§ What you have to do
Please take the lines from the one holding "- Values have" through the one holding "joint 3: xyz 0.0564" in the data below and copy them exactly.

§ Collected data
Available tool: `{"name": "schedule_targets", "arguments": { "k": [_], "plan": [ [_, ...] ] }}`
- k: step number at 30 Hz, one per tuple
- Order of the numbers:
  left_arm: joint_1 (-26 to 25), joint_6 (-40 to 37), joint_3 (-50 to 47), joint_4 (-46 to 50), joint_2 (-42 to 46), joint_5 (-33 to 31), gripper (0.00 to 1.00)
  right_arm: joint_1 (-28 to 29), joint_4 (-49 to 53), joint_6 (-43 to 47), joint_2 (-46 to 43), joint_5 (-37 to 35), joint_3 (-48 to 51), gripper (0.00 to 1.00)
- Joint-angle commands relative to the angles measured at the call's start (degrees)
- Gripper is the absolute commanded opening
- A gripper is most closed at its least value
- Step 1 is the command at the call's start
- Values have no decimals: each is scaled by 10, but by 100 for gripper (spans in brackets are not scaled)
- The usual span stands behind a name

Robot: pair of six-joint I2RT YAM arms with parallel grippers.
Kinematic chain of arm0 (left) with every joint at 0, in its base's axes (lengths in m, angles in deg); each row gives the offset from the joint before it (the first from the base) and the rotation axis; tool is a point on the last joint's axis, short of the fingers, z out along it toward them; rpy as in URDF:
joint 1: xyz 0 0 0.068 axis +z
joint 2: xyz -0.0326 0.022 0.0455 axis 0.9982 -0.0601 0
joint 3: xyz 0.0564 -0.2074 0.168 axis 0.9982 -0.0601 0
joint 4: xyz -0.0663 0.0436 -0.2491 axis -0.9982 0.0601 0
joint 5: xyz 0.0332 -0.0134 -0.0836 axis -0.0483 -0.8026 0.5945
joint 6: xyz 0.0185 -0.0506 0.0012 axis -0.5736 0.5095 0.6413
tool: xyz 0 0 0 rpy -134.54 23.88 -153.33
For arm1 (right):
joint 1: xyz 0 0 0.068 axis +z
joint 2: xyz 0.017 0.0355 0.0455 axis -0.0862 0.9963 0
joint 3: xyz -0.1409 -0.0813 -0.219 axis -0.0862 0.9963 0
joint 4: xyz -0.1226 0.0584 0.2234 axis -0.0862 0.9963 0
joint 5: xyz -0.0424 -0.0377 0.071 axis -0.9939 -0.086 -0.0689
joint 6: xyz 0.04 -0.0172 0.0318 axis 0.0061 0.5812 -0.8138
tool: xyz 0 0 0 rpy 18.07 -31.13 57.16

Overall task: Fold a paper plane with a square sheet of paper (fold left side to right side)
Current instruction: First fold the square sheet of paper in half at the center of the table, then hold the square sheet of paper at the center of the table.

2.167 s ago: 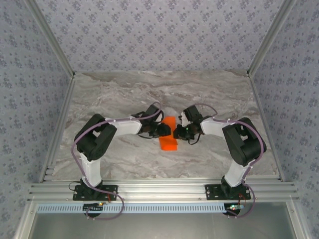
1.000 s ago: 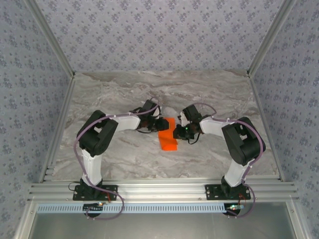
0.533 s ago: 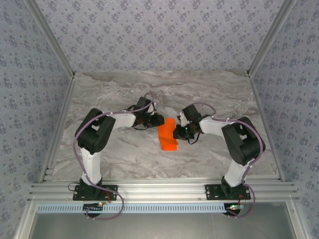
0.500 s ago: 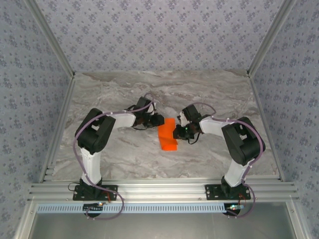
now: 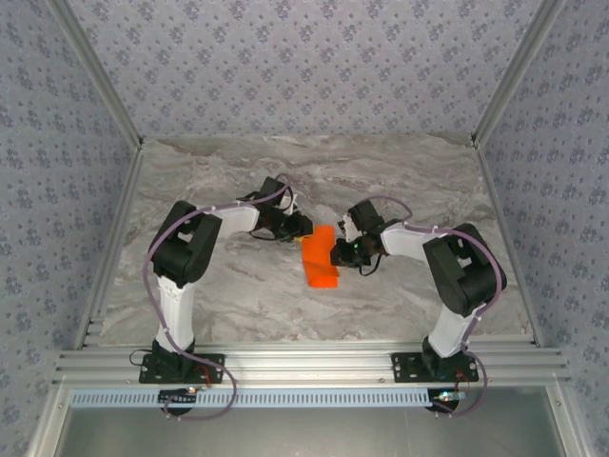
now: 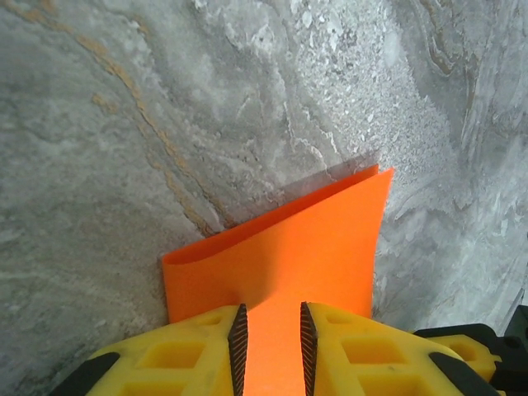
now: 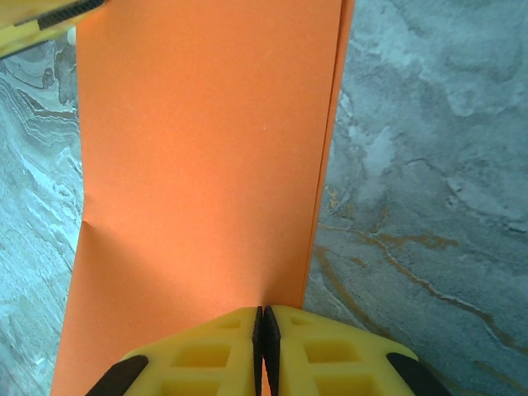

§ Problem solution
- Values have no decimals: each is scaled by 10, but by 100 for gripper (spans in brackets are not scaled)
- The usual span stands behind a name

Robot: pair of six-joint I2RT YAM arms with parallel grippers.
Kinematic chain of arm0 (left) with every joint at 0, in its base's axes (lengths in m, angles in deg); each row gives the offset from the joint before it (the first from the base) and the rotation axis; tool is a point on the last joint's axis, short of the fingers, z out along it toward them; rpy as in URDF:
joint 1: xyz 0 0 0.068 axis +z
joint 2: xyz -0.0326 0.022 0.0455 axis 0.9982 -0.0601 0
joint 3: xyz 0.0564 -0.2074 0.168 axis 0.9982 -0.0601 0

The answer given above is complete.